Wednesday, July 13, 2005

dunia lain jakarta



Pagi ini terbangun dalam sleeping bag. Mungkin waktu butebut buit, yaitu ketika burung-burung mulai berbunyi. Dingin masih meresap pada lantai bambu ruma sokola yang tak berdinding. Berapit datang membawa air teh dalam gelas plastik. Ia melengkapi pagi indahku di tengah hutan Taman Nasional Bukit Duabelas, Jambi.

Sebelum aku keluar dari sleeping bag, beberapa anak yang semalam menemaniku tidur di ruma sokola sudah berkumpul. Selain Berapit, ada Penguwar, Beconteng, Sertu, Merensan dan Ngetepi. Mereka membuka-buka ensiklopedi anak-anak, yang lain mengambil kertas dan tulis: mereka sudah siap belajar!

“Sertu, berapo delapan dikalikan enom?” sambil masih tiduran, aku melontarkan pertanyaan. Si hitam Sertu lalu berhenti menggambar. Ia membentangkan kelima jarinya lalu menghitung. “Empat puluh?” dia menjawab tidak yakin. “Lagi mansih saloh. Ake bori mikae soal perkalian ma’e mikae cepat menghitung, ibo? Nang lain juga ake bori soal, ibo?” Jawabannya singkat nyaris bersamaan, “Ao…”

Menit selanjutnya aku sibuk menuliskan soal. Setiap anak kubuatkan sekitar dua puluh soal hitungan. Tidak ada yang sama, karena masing-masing memiliki kemampuan dan perkembangan yang berbeda-beda. Penguwar sudah mulai perkalian besesimpan (susun ke bawah) dengan angka besar dan soal cerita. Beconteng, Berapit dan Sertu, sekalipun bersamaan mulai belajar perkalian, aku tetap memberikan soal yang berbeda karena tingkat pemahaman mereka berbeda. Sementara Merensan baru mulai belajar angka belasan dan puluhan.

Selesai membuat soal hitungan, aku mengajari Ngetepi belajar membaca. Meski dia yang paling besar di sini (sekitar 14 tahun), tapi dia belum menguasai baca-tulis. Keluarganya sering berpindah dan berjalan jauh, maka dia tidak sempat mampir ke ruma sokola sebelum ini. Tak berapa lama kemudian, muncul anak-anak lain: Beranya yang pintar berburu, si kecil Penangguk, Beening, Bekepak, dan Jujur.

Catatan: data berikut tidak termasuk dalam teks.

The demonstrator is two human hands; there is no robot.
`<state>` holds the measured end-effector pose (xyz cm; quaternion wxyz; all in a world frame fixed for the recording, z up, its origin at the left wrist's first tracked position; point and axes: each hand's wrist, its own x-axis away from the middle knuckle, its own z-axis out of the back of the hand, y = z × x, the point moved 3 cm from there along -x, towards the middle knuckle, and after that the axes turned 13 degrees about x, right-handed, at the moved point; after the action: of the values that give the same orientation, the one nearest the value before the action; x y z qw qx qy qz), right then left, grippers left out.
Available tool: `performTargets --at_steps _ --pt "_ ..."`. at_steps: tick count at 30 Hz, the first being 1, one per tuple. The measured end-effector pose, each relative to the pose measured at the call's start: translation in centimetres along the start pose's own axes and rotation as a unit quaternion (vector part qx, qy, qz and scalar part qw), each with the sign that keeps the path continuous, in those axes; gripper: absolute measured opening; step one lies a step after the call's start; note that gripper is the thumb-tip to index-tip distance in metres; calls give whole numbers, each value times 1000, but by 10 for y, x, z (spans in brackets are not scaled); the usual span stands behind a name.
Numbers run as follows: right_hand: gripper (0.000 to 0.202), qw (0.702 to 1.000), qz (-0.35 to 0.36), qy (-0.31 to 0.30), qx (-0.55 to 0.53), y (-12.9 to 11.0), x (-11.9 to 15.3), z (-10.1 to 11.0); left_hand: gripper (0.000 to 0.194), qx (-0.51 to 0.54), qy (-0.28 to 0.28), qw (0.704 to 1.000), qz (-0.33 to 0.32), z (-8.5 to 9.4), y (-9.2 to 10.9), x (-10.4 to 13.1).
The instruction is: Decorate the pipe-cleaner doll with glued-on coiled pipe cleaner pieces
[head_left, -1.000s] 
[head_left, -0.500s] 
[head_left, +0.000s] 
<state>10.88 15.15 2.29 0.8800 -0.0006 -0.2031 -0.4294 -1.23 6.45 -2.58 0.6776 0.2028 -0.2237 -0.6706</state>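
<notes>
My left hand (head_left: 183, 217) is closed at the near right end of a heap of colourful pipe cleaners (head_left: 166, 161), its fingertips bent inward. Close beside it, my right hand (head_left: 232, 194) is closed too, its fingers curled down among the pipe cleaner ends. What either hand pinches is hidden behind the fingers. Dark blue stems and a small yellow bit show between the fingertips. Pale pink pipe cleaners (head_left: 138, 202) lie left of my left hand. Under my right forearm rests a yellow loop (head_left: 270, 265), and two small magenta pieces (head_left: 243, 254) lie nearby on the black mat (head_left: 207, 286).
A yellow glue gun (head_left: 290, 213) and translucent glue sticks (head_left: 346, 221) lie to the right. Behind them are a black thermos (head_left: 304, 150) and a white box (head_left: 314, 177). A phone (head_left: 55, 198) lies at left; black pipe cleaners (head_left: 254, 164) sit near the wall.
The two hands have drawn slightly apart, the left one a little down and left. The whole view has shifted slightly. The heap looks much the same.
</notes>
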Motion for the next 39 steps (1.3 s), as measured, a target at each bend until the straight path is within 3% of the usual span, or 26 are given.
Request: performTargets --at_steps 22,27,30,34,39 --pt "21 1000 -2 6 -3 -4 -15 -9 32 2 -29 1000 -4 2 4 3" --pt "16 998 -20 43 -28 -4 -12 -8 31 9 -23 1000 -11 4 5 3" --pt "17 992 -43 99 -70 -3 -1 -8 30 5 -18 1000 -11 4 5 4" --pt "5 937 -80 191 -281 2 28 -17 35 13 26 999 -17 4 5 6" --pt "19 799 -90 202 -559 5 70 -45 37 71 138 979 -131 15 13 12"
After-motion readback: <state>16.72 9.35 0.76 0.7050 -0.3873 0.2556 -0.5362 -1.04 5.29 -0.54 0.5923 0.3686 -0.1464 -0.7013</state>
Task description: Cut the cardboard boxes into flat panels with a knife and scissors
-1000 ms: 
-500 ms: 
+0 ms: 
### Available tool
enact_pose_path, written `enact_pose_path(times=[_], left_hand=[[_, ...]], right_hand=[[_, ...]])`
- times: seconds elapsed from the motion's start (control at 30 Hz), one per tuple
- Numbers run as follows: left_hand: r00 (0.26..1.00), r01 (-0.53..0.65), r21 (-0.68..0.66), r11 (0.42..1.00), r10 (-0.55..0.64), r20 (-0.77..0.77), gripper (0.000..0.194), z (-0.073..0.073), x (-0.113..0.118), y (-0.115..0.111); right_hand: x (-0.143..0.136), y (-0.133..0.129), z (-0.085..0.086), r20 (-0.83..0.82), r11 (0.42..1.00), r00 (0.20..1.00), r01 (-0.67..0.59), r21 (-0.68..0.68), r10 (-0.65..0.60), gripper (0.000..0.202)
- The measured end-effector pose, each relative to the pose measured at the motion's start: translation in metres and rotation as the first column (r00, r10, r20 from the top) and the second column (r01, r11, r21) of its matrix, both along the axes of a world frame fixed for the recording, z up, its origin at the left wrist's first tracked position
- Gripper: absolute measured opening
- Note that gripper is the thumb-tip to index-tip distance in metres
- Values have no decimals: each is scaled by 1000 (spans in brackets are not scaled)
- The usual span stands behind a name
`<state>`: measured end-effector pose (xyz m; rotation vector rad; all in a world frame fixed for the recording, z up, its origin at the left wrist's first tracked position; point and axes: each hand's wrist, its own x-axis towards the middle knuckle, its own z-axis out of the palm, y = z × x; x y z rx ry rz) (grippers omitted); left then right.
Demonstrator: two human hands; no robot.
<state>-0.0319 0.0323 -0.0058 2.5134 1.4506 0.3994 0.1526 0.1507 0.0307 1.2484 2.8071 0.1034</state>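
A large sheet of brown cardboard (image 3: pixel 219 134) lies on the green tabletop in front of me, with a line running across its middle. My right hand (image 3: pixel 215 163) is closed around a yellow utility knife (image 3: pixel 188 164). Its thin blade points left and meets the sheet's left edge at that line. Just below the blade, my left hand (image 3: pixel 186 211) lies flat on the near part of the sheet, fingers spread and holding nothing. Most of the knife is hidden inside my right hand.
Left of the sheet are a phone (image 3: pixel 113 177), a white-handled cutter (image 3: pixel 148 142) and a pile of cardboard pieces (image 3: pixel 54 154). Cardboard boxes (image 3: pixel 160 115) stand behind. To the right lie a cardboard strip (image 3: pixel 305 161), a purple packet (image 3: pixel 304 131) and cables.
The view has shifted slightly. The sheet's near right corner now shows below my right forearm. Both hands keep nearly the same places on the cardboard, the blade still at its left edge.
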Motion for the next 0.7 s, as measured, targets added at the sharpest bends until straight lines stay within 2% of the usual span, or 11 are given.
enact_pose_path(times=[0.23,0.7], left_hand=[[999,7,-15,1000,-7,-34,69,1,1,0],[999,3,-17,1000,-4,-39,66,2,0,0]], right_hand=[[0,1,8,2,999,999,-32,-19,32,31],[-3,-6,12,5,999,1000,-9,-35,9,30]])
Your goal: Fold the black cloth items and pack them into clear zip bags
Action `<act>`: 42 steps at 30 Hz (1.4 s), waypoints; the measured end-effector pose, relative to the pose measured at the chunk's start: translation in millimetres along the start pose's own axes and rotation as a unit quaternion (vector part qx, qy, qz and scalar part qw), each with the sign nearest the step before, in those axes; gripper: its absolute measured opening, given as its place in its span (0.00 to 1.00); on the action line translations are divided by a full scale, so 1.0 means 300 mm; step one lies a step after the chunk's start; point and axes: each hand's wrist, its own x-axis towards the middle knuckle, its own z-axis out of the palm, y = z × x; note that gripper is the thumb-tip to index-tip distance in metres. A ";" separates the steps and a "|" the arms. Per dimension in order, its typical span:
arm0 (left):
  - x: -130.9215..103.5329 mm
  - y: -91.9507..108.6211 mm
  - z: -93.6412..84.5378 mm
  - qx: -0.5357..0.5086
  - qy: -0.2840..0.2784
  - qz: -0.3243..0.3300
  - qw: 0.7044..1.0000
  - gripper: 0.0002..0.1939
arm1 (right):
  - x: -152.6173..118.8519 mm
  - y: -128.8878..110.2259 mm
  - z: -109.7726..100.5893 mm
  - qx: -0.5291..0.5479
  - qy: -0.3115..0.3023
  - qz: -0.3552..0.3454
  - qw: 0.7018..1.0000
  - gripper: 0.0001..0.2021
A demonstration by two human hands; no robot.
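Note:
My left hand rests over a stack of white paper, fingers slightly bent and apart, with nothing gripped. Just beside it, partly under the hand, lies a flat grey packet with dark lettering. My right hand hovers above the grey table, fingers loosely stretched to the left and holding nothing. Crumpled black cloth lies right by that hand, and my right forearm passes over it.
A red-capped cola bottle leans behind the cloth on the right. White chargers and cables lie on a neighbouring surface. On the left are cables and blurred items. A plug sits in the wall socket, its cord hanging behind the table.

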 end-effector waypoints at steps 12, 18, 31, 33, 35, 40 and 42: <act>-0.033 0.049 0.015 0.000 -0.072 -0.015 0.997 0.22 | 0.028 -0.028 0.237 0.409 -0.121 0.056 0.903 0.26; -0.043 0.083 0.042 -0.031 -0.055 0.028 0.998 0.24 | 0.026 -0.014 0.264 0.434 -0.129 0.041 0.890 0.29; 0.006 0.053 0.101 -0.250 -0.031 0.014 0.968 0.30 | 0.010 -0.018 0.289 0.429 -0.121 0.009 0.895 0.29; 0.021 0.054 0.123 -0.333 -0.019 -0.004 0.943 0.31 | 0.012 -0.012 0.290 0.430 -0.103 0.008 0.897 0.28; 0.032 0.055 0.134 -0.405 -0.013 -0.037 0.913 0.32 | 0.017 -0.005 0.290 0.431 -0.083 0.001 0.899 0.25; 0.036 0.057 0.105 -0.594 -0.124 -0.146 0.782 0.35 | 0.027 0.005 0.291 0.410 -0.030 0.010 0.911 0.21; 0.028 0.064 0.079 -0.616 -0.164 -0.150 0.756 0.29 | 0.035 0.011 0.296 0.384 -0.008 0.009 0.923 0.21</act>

Selanjutnya aku tidak sempat lagi menyantap sarapan pilo ditonuk (ubi bakar) karena anak-anak bergantian minta soal. Kalau aku sedang menulis soal atau memeriksa hasil hitungan, anak pemilik soal kupasrahi untuk mengajar Ngetepi membaca. Lucu sekali, karena usia mereka jauh di bawah Ngetepi. Kegiatan belajar berlangsung sampai matahari di atas kepala, tengah hari gegat, saat kami berhenti lalu berbagi tugas memasak dan mencuci piring.
Ini hari kelima aku di sini. Butet keluar hutan sejak dua malam yang lalu, jadilah aku mengajar anak-anak ini sendirian. Anak-anak ini sangat istimewa, mereka bagian dari komunitas Orang Rimba yang tinggal dan bergantung hidup pada hutan. Itu sebabnya naluri mereka begitu cepat membaca tanda-tanda alam. Seperti siang kemarin, tiba-tiba kelas belajar bubar. Anak-anak menghambur keluar pondok lalu beraksi dengan ketepelnya. Rupanya ada tupoi di atas pohon, dan tupoi adalah lauk bagi mereka.

Ini rimba, bukan Jakarta. Di mana waktu bergerak tanpa angka satu sampai dua belas. Aku bahkan melupakan tanggal. Tidak seperti tinggal di Jakarta yang mudah untuk menebak kisah, kami bahkan tidak memiliki rutinitas di sini. Hari ini makan nasi, mungkin besok hanya ubi kalau persediaan beras sudah habis. Itupun kami harus berjalan ke ladang keluarga salah seorang murid dan minta ubi di sana, agak satu ambung. Kalau kail dan lulum berhasil menangkap ikan, artinya kami makan ikan. Kalau tidak, mungkin hanya cecepeng atau tengkuyung (kerang dan siput sungai). Tadi ada pacet menempel di kakiku saat hendak turun mandi ke sungai. Kemarin malah ada ular dan lipan. Tetapi bagaimanapun, anak-anak ini menjagaku dengan baik!